◆ Exercise prompt ◆
Copy down every line of the data that follows exactly. Omit the pictures.

◆ Supplied data ◆
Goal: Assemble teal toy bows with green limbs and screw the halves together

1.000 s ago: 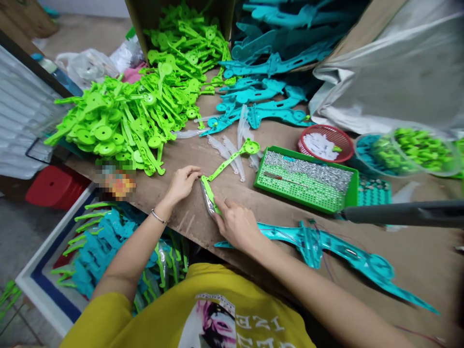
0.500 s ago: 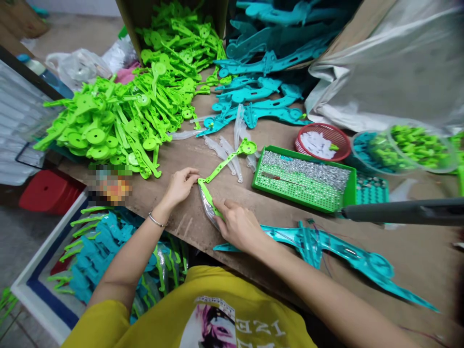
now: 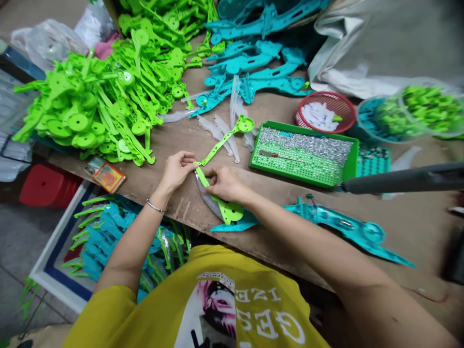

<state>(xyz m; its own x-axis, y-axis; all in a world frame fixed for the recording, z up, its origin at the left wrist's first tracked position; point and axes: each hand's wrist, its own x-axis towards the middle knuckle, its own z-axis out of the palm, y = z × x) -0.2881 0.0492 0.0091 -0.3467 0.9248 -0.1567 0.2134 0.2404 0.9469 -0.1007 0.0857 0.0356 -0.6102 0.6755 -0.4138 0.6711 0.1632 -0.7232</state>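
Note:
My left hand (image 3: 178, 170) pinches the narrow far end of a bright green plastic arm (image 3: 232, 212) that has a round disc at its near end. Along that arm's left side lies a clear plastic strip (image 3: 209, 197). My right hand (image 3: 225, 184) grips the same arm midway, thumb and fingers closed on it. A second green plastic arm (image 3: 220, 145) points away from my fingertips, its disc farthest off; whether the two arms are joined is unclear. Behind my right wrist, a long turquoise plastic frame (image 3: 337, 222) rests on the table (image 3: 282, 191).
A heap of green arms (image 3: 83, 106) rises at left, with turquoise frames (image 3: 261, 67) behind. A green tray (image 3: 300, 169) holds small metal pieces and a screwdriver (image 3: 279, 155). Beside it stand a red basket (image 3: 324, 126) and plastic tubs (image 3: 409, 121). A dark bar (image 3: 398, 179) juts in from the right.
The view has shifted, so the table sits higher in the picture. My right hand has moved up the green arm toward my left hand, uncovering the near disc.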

◆ Exercise response ◆
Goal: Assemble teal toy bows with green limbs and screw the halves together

1.000 s ago: 
0.500 s ago: 
now: 

<state>(xyz m; its own x-axis, y-axis; all in a world frame fixed for the recording, z up, its origin at the left wrist's first tracked position; point and axes: each hand's wrist, its own x-axis towards the middle knuckle, its own z-axis out of the palm, y = z × x) -0.2881 0.0492 0.0091 -0.3467 0.9248 -0.1567 0.2134 0.2404 0.9469 -0.1007 0.0857 0.0356 -0.6102 0.6755 -0.4138 0.6711 0.1632 -0.7232</state>
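Note:
My left hand (image 3: 178, 170) pinches the narrow far end of a bright green plastic arm (image 3: 232, 212) that has a round disc at its near end. Along that arm's left side lies a clear plastic strip (image 3: 209, 197). My right hand (image 3: 225, 184) grips the same arm midway, thumb and fingers closed on it. A second green plastic arm (image 3: 220, 145) points away from my fingertips, its disc farthest off; whether the two arms are joined is unclear. Behind my right wrist, a long turquoise plastic frame (image 3: 337, 222) rests on the table (image 3: 282, 191).
A heap of green arms (image 3: 83, 106) rises at left, with turquoise frames (image 3: 261, 67) behind. A green tray (image 3: 300, 169) holds small metal pieces and a screwdriver (image 3: 279, 155). Beside it stand a red basket (image 3: 324, 126) and plastic tubs (image 3: 409, 121). A dark bar (image 3: 398, 179) juts in from the right.
The view has shifted, so the table sits higher in the picture. My right hand has moved up the green arm toward my left hand, uncovering the near disc.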

No further output is expected here.